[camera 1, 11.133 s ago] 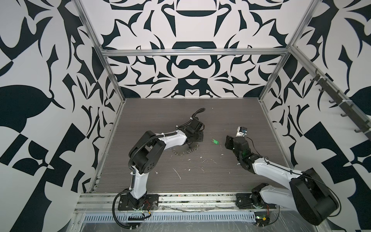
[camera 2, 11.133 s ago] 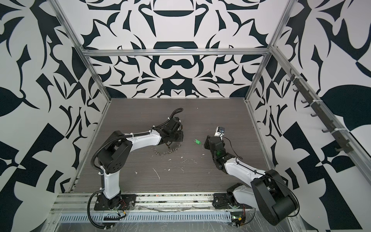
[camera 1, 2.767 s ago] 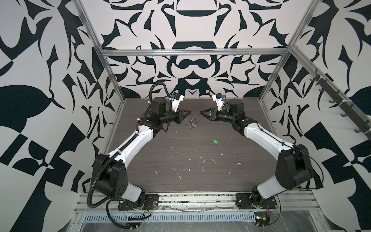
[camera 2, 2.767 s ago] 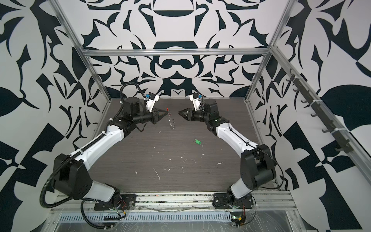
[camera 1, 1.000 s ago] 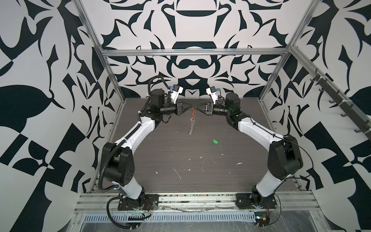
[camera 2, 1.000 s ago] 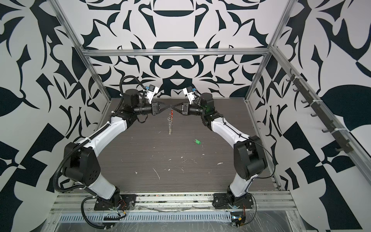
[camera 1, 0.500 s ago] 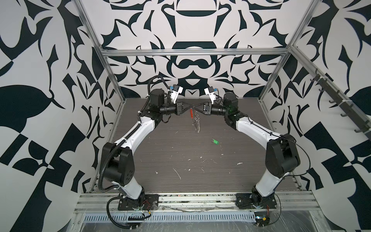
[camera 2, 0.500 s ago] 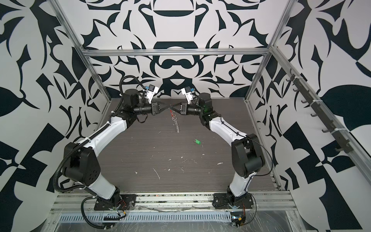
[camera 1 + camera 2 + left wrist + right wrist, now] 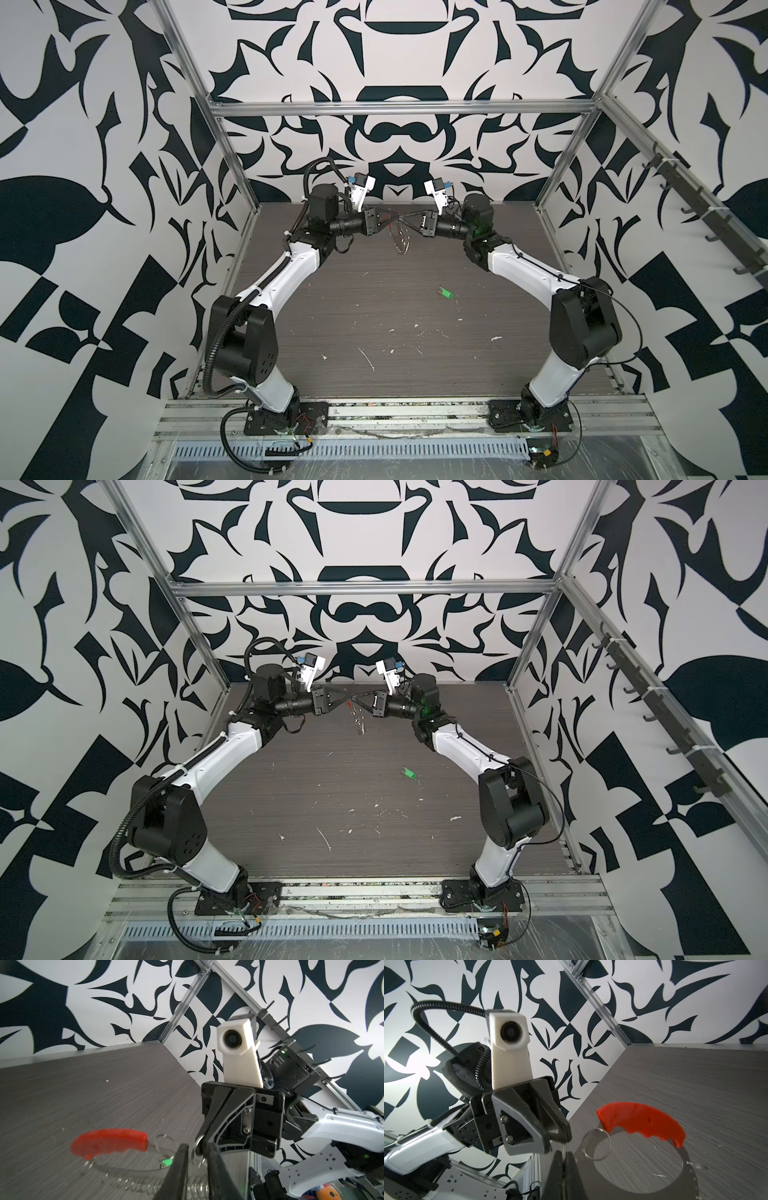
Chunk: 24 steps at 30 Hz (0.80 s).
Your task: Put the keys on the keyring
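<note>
The keyring (image 9: pixel 400 240) (image 9: pixel 359 722) hangs high over the back of the table, where both grippers meet tip to tip. My right gripper (image 9: pixel 564 1153) (image 9: pixel 402 217) is shut on a thin metal part of it. The red-orange segment (image 9: pixel 641 1120) (image 9: pixel 110 1142) and a loose silver ring (image 9: pixel 596 1145) hang beside the right gripper. My left gripper (image 9: pixel 197 1148) (image 9: pixel 392 216) stands slightly open, a thin ring of the keyring in the gap between its fingers. The keys, a small green tag (image 9: pixel 446 293) (image 9: pixel 409 773) (image 9: pixel 167 1162), lie on the table right of centre, apart from both grippers.
White scraps (image 9: pixel 368 358) litter the front half of the dark table (image 9: pixel 332 316). Aluminium frame posts (image 9: pixel 232 158) stand at the back corners. A rail of hooks (image 9: pixel 706 216) runs along the right wall. Both arm bases sit at the front edge.
The right gripper has shut on the keyring and the left gripper's fingers have parted a little. The hanging rings have swung slightly to the right.
</note>
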Each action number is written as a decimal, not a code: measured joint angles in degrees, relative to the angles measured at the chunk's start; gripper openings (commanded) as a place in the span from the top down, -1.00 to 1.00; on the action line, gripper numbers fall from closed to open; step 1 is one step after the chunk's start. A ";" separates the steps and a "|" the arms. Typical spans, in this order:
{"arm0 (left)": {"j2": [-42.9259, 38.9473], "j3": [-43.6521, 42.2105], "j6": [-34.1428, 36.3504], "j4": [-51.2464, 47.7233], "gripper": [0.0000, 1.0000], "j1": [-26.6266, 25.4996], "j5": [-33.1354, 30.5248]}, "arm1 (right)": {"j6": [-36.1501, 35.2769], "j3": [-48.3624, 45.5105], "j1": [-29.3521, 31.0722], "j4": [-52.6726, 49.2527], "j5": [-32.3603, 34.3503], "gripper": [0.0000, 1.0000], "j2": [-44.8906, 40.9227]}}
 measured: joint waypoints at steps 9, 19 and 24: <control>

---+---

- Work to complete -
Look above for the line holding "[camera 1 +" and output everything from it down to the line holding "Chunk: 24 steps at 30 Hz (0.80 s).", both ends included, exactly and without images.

- Written answer -
[camera 1 + camera 2 + left wrist + right wrist, now] 
Chunk: 24 steps at 30 Hz (0.80 s).

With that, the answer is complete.